The lengths lenders have hot to, to sell PAYMENT PROTECTION INSURANCE are extraordinary and in some respects, unbelievable, simply due to the significant profits that could be made on each of your policy, considerably more than what could be made on the interest from loans and credit cards. Should you be reading this and wondering if you could be one of those people who have suffered at the hands of the lenders then reclaiming your ppi may be the answer to your debt problems.

The complete extent of the dishonest and unethical tactics lenders use to get you to have PPI has only recently emerged. Generally there are many ways you could have been moved into having it which would make PPI statements valid, including:

1) Not being aware of you have it in the first place!

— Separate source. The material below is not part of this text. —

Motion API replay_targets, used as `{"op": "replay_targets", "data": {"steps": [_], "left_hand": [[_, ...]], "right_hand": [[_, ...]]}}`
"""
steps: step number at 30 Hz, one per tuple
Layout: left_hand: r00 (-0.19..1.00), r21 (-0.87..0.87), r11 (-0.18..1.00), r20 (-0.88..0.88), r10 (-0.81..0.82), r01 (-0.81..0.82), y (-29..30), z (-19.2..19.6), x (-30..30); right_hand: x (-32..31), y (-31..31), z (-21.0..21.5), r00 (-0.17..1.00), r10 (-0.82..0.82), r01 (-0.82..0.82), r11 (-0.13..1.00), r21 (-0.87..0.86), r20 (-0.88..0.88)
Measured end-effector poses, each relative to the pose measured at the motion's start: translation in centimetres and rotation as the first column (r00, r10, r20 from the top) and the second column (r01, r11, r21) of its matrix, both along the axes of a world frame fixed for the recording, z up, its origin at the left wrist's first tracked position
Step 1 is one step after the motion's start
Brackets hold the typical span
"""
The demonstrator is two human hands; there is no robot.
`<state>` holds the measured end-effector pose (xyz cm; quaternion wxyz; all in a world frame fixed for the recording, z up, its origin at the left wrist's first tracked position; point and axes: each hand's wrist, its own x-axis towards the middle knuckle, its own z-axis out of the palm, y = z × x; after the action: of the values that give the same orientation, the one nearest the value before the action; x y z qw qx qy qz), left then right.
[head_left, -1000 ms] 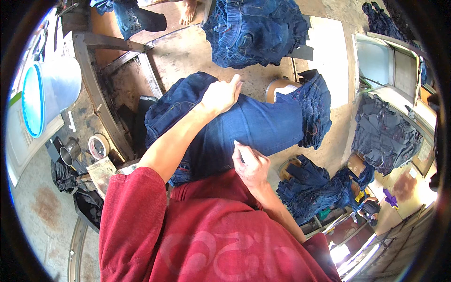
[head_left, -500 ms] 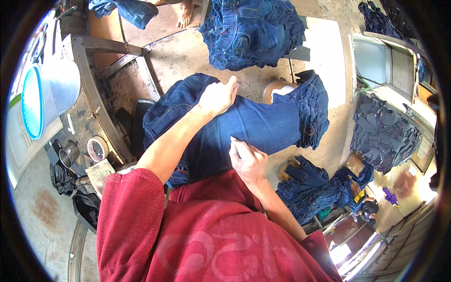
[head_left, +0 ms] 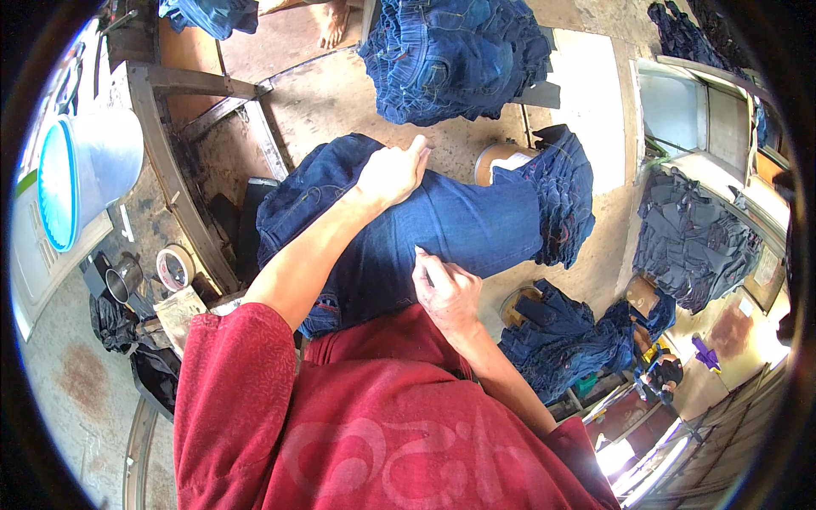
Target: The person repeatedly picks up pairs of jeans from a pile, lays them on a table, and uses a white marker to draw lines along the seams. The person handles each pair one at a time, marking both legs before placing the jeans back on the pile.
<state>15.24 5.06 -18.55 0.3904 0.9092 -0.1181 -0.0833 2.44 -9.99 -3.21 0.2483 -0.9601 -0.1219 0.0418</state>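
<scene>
A pair of blue denim trousers point(head_left: 476, 223) lies spread across my lap, its far right part draped by a gathered bundle of dark denim point(head_left: 567, 195). My left hand point(head_left: 391, 174) is closed on the upper edge of the trousers, thumb sticking out along the cloth. Nearer to me, my right hand point(head_left: 448, 293) has its fingers curled, with a fingertip and thumb against the lower edge of the denim. Whatever lies inside its curled fingers is hidden. More dark denim folds bunch up left of my left hand.
Ahead stands a large heap of denim point(head_left: 455, 59). Denim piles point(head_left: 565, 340) and grey cloth point(head_left: 693, 234) lie to the right. On the left are a wooden frame point(head_left: 166, 170), a white tub with a blue rim point(head_left: 59, 183) and a tape roll point(head_left: 176, 268). Another person's foot point(head_left: 333, 25) shows ahead.
Both hands keep nearly the same place on the denim. At the top left, the blue cloth near the other person's foot has shifted up and to the left.
</scene>
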Motion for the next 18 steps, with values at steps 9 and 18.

2) The lender slipped it quickly into the discussion so you didn’t listen to it mentioned clearly

3) You were told it was compulsory to have the lender’s PPI if you wished to obtain credit from them

4) Pre-filled application with boxes ‘helpfully’ ticked

5) The coverage is not what you asked for or arranged to

6) You don’t know your loan was longer than the PAYMENT PROTECTION INSURANCE policy

7) The PAYMENT PROTECTION INSURANCE is a joint plan held in one individual’s name

8) You were students, unemployed or the particular when you were sold the policy yet it doesn’t cover you under these circumstances

9) Will not cover you if you are a singular trader, however, you were told it did 10) No query about existing medical conditions which the policy will not pay out on 11) No discussion about what other cover you may already have

Some of the above are grounds for PPI claims, but it may well not be a fairly easy process. Recently the Financial Intermédiaire complained to the Economic Regulators about lenders immediately rejecting PPI claims as they arrive and being deliberately obstructive. This is despite 89% of all complaints that the Intermédiaire deals with concerning PAYMENT PROTECTION INSURANCE claims having merit and subsequently being upheld.

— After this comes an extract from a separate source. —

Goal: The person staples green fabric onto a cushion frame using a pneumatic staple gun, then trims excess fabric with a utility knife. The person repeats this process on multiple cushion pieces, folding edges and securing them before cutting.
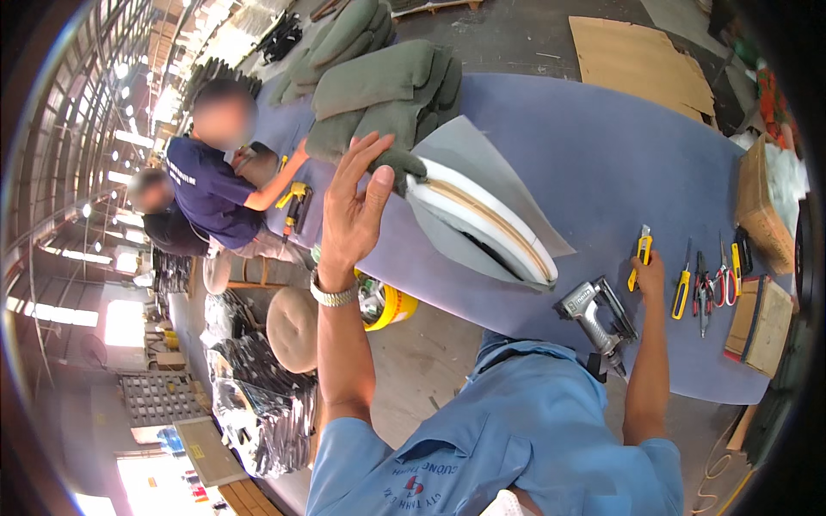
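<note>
My left hand (pixel 354 211), wearing a metal-band watch, is raised at the table's left edge with its fingers stretched out and nothing in them. Just beyond its thumb lies the dark green fabric end of a curved cushion piece (pixel 490 215), which has a white foam rim and a tan strip along it. Whether the hand touches that fabric, I cannot tell. A translucent grey sheet (pixel 469 142) lies under the piece. My right hand (pixel 651 277) is closed around a yellow utility knife (pixel 644 245) at the right. Close to it rests a silver staple gun (pixel 594 314).
Green cushions (pixel 379 82) are stacked at the far left. Right of my right hand lie a screwdriver (pixel 681 288), pliers (pixel 702 288) and scissors (pixel 727 279), near a cardboard box (pixel 766 206). A yellow bucket (pixel 391 308) stands below the table edge. A co-worker (pixel 219 185) works at the left.
</note>
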Demonstrator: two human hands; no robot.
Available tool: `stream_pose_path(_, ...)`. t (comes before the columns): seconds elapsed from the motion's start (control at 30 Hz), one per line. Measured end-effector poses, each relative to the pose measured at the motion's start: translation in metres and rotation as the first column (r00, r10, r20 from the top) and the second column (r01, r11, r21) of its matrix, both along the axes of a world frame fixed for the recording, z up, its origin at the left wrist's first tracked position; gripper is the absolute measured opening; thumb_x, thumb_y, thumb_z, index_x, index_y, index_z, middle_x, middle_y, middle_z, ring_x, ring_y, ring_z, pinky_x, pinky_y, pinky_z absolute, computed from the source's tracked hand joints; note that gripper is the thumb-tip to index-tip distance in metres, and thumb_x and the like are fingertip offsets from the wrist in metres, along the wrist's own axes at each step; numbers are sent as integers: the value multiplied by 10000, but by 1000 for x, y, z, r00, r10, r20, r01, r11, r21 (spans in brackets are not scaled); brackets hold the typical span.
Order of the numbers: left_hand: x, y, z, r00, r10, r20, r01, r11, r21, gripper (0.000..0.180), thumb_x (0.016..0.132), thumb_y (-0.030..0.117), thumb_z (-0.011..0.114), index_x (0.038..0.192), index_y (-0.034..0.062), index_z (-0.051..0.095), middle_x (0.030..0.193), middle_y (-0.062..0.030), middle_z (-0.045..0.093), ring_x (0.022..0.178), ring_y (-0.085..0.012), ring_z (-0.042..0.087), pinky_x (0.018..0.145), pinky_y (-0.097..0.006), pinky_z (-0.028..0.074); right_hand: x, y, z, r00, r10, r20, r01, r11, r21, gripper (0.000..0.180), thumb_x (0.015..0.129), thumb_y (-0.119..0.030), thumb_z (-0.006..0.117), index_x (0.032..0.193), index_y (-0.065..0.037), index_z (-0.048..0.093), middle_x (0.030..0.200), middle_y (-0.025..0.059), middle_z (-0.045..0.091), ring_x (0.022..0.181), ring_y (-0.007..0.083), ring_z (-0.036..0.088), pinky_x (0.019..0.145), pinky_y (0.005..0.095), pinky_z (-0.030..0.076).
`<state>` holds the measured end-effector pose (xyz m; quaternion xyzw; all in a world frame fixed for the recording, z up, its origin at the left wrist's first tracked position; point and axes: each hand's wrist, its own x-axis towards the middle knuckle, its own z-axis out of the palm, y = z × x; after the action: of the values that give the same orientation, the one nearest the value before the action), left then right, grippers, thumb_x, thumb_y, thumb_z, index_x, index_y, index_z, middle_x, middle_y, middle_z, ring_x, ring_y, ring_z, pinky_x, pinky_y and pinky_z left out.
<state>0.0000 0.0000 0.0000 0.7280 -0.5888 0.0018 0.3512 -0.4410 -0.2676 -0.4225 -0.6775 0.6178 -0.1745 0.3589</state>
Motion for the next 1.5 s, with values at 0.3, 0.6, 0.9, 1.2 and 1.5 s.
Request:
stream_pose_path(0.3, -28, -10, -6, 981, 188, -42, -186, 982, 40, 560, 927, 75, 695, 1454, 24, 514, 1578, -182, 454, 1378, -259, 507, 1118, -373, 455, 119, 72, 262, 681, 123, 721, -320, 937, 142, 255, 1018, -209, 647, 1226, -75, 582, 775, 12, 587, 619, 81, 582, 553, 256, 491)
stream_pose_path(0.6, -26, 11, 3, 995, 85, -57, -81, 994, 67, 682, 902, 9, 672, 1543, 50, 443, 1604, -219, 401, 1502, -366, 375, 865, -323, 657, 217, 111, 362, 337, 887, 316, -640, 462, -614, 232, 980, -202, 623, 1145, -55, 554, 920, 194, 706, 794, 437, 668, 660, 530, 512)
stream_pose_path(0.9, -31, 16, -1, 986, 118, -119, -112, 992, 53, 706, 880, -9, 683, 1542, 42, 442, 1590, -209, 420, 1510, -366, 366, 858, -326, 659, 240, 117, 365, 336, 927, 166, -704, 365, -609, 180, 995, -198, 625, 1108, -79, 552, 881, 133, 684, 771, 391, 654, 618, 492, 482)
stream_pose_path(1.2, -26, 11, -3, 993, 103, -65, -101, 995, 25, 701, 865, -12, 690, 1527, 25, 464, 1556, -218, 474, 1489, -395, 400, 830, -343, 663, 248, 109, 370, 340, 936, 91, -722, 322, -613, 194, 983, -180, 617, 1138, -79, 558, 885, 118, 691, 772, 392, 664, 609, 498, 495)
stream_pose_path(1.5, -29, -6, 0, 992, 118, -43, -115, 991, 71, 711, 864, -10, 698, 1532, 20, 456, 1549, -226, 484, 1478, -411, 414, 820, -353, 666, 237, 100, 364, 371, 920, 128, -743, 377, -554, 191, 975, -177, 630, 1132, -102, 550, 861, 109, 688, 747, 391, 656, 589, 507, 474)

And so why do lenders take action? Simply to try and make the process as difficult as possible which means you will give up on your PPI claim. Many people would give up after the third or fourth letter from the lender refusing to discuss a complaint or simply just rejecting the PPI claim as having no basis. In fact, sometimes the lenders don’t even bother reacting to your PPI state letters and completely disregard you! You will need to develop a thick skin, be very persistent and see the task through to the end, even though it can take several months.